# Try it:
Word for word, copy all the data and drop the pictures.

# The data:
--- --- ---

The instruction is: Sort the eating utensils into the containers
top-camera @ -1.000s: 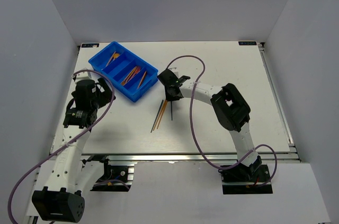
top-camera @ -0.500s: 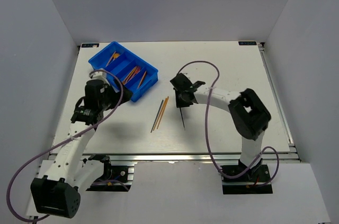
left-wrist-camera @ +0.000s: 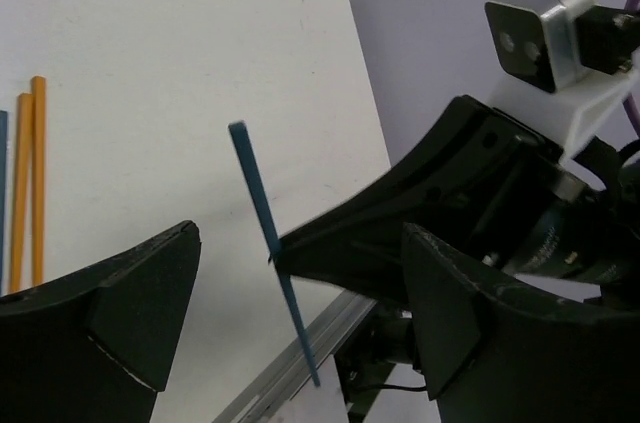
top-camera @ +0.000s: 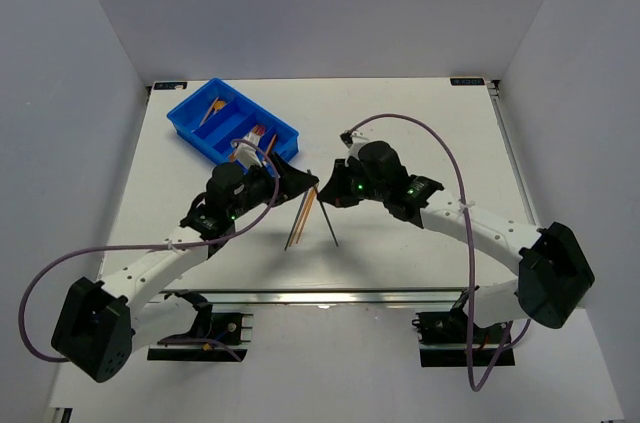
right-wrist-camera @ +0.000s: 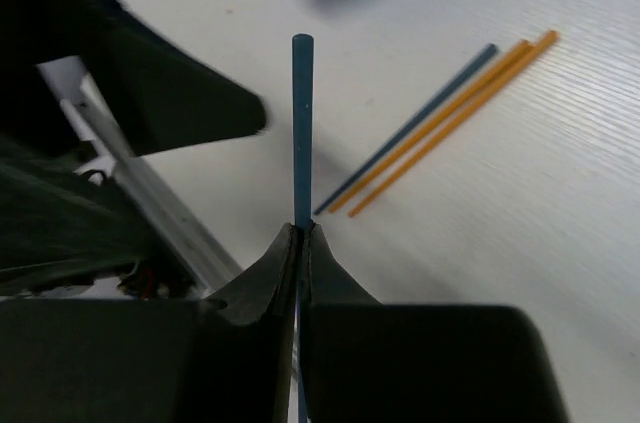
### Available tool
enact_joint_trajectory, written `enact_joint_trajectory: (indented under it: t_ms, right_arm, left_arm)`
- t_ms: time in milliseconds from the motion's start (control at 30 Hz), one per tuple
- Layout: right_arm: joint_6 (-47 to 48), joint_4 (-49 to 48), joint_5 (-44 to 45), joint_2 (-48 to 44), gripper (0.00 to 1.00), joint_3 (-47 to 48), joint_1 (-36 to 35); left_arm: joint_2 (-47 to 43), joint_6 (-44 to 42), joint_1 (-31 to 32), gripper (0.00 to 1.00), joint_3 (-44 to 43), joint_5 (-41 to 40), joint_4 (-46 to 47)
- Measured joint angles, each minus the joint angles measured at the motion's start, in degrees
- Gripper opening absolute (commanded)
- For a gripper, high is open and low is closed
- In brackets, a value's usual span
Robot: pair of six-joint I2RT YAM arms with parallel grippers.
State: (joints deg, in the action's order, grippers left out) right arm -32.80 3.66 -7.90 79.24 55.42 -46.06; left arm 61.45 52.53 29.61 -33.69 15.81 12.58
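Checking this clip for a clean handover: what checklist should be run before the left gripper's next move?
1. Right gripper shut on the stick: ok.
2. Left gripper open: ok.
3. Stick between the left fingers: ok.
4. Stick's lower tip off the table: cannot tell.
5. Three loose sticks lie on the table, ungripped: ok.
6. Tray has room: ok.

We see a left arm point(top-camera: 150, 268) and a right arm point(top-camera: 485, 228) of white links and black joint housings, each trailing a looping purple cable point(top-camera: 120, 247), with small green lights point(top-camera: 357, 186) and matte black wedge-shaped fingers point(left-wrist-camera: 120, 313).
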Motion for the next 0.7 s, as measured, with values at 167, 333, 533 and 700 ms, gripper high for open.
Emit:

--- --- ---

# Answer:
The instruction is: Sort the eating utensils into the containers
top-camera @ -1.000s: 
top-camera @ -0.500s: 
left-wrist-camera @ +0.000s: 
top-camera @ +0.000s: 
right-wrist-camera @ +0.000s: 
### Available tool
enact_joint_trajectory, written `enact_joint_trajectory: (indented under it: t_ms, right_arm, left_arm)`
- t_ms: time in milliseconds from the motion's start (control at 30 Hz), one per tuple
- Layout: right_arm: joint_6 (-47 to 48), joint_4 (-49 to 48), joint_5 (-44 to 45), joint_2 (-48 to 44), gripper (0.00 to 1.00), joint_3 (-47 to 48), joint_1 (-36 to 35); left_arm: joint_2 (-47 to 43), joint_6 (-44 to 42), joint_1 (-31 to 32), gripper (0.00 to 1.00), joint_3 (-44 to 43), joint_5 (-41 to 40), joint_4 (-46 to 47)
- Measured joint angles, each minus the joint angles measured at the motion's start, in degrees
- Gripper opening absolute (commanded)
- For a gripper, high is open and low is closed
- In brackets, a value's usual span
Robot: pair of six-joint I2RT YAM arms with parallel grippers.
State: (joints deg, in the action's order, grippers left out) right arm -32.80 3.66 -7.90 79.24 55.42 -46.06; left arm 61.45 52.53 29.61 -33.69 15.81 12.58
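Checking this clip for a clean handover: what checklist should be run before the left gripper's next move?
1. Right gripper shut on the stick: ok.
2. Left gripper open: ok.
3. Stick between the left fingers: ok.
4. Stick's lower tip off the table: cannot tell.
5. Three loose sticks lie on the table, ungripped: ok.
6. Tray has room: ok.

We see a left arm point(top-camera: 150, 268) and a right arm point(top-camera: 485, 228) of white links and black joint housings, each trailing a looping purple cable point(top-camera: 120, 247), with small green lights point(top-camera: 357, 186) and matte black wedge-shaped fingers point(left-wrist-camera: 120, 313).
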Motion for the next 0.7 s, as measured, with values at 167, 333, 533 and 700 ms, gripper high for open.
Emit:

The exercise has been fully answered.